Entre temps, Mme Gillen a souligné qu'IFF n'était pas encore implantée au Canada, alors qu'elle a plusieurs centres d'activités aux États-Unis, au Mexique et en Amérique latine.

Au siège social de Lucas Meyer à Québec, la porte-parole désignée et directrice du marketing, Isabelle Lacasse, a soutenu que la vingtaine d'employés sur place «sont emballés de joindre un partenaire de choix pour la croissance future de l'entreprise.»  Elle a aussi fait part d'une «très bonne confiance» envers IFF pour le maintien et le développement même des activités de Lucas Meyer à Québec. «Avec le prix (env. 390 millions CA) qu'IFF paiera pour Lucas Meyer, elle obtiendra un savoir-faire et une expertise réputés dans l'industrie des cosmétiques qu'elle ne voudra sans doute pas endommager», a suggéré Mme Lacasse.

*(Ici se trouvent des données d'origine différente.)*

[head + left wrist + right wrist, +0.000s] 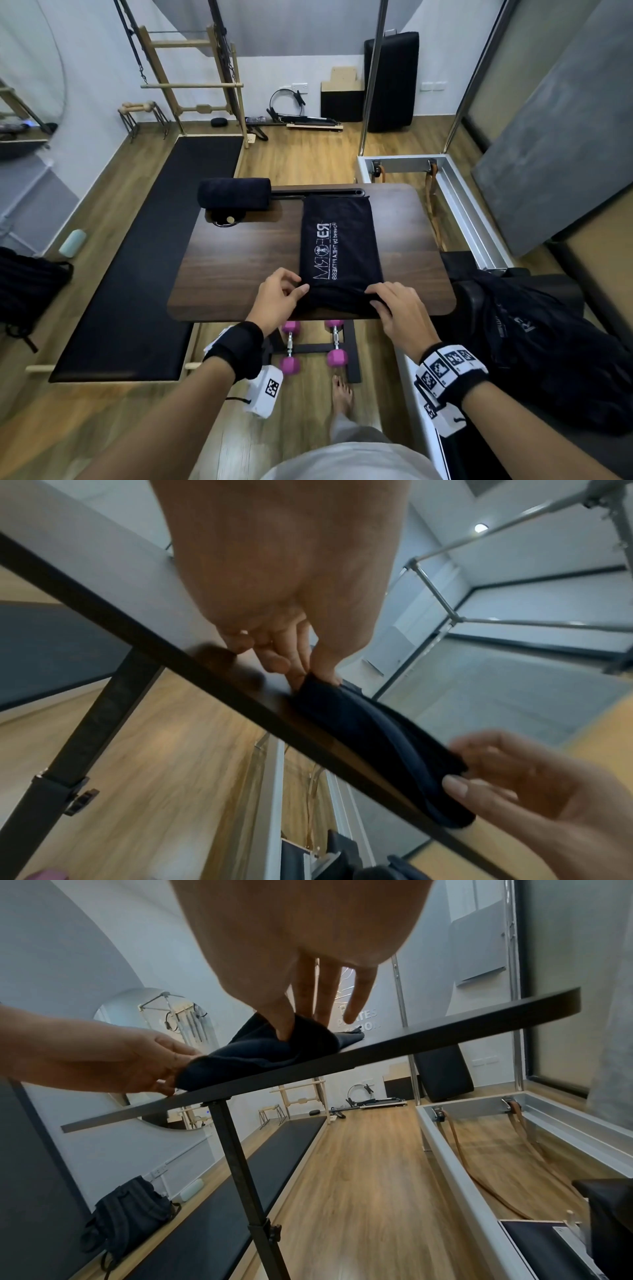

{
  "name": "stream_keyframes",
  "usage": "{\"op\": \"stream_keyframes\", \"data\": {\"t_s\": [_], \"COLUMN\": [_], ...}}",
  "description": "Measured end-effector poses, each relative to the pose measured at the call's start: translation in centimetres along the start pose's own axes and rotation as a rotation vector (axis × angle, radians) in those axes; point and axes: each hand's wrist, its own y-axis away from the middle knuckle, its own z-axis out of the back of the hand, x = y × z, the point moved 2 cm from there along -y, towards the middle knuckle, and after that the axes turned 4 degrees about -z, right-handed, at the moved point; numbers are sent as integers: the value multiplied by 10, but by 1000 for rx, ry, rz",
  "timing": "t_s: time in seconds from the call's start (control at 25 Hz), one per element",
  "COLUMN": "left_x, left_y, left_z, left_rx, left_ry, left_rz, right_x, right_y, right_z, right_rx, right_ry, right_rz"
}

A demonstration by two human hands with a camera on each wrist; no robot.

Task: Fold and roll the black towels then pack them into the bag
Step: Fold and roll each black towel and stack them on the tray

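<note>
A black towel (339, 246) with white lettering lies folded into a long strip on the dark wooden table (233, 267), running away from me. Its near end is turned up into a small roll at the table's front edge. My left hand (284, 291) pinches the left end of that roll (369, 731) between thumb and fingers. My right hand (387, 301) grips the right end, fingers over the top and thumb (284, 1026) pressed into the cloth (267, 1047). A finished rolled towel (234, 198) sits at the table's far left corner. A black bag (548, 342) with printing lies crumpled to my right.
Pink dumbbells (291, 363) stand on the table's base under the front edge, beside my bare foot (342, 390). A long black mat (154, 257) runs along the left. A black backpack (27, 284) leans at the left wall. A reformer frame (455, 192) stands at the right.
</note>
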Motion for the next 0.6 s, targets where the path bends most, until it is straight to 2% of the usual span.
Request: {"op": "stream_keyframes", "data": {"t_s": [0.08, 0.2, 0.28, 0.48, 0.6], "left_x": [-1, 0, 2, 4, 1], "left_y": [-7, -19, -24, -31, -37], "left_z": [0, 0, -1, -1, -1], "left_rx": [11, 32, 65, 96, 100], "left_ry": [15, 4, 6, -43, -76], "left_rz": [81, 153, 172, 181, 203], "right_x": [-6, -18, -20, 3, 15], "right_y": [-6, -15, -19, -11, -8], "right_z": [0, 0, 1, 7, 2], "right_rx": [4, 27, 81, 52, 58], "right_ry": [-66, -154, -156, 142, 240], "right_rz": [-26, -203, -253, 100, 195]}}
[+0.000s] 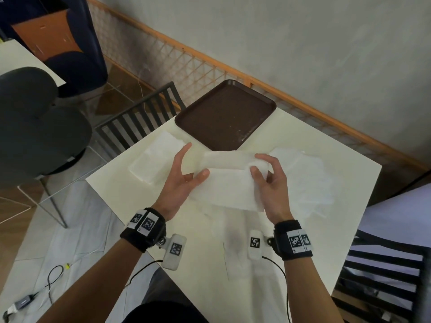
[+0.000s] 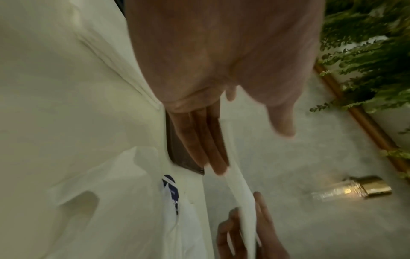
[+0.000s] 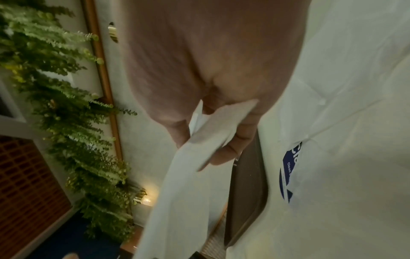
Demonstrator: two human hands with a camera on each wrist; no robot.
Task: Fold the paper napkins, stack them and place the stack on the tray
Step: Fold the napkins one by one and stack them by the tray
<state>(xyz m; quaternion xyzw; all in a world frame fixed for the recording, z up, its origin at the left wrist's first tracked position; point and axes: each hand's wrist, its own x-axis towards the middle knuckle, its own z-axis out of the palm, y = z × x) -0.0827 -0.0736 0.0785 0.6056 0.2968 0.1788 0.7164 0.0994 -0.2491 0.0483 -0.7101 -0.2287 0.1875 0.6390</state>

Le plus haut dirigeant de Lucas Meyer à Québec, Antonio Lara, vice-président et directeur général, a préféré s'abstenir de répondre aux questions de La Presse. 

Mais dans le communiqué émis par IFF, M. Lara dit «croire qu'il s'agit du partenaire préférentiel pour le développement futur de Lucas Meyer et la continuité de l'expertise de classe mondiale qui s'est développée au fil des ans parmi ses loyaux employés.» 

Antonio Lara fait aussi partie de la demi-douzaine de dirigeants de Lucas Meyer qui vendront les actions qu'ils avaient conservé depuis 2012, lors de son transfert de propriété d'Axa Capital vers IK Investment.

L'ACQUISE: LUCAS MEYER COSMETICS

Activités : développement, fabrication et commercialisation d'ingrédients novateurs pour l'industrie des cosmétiques et des produits de soin.

Siège social : Québec

Chiffre d'affaires : environ 55 millions CA Effectif : 90 employés (Québec, Paris, Toulouse, Australie, New Jersey, Singapour, Shanghai) Valeur d'acquisition annoncée : 283 millions euros (390 millions CA) Propriétaire vendeur : IK Investment Partners (Londres, Luxembourg)

L'ACQUÉREUR: INTERNATIONAL FLAVORS & FLAGRANCES (IFF)

Activités: développement, fabrication et commercialisation de saveurs et d'aromates pour l'industrie des aliments et des cosmétiques Siège social : New York Effectifs : 6 200 employés (États-Unis et 31 autres pays) Revenus (pour 12 mois au 31 mars) : 3,1 milliards US (+3%) Bénéfice net (pour 12 mois au 31 mars) : 436,1 millions (+18%) Valeur boursière : 8,9 milliards US  (Bourse de New York) Actionnaires principaux : fonds Vanguard (8,7%), Capital Group (8,5%, Los Angeles), fonds Blackrock (6,5%), etc.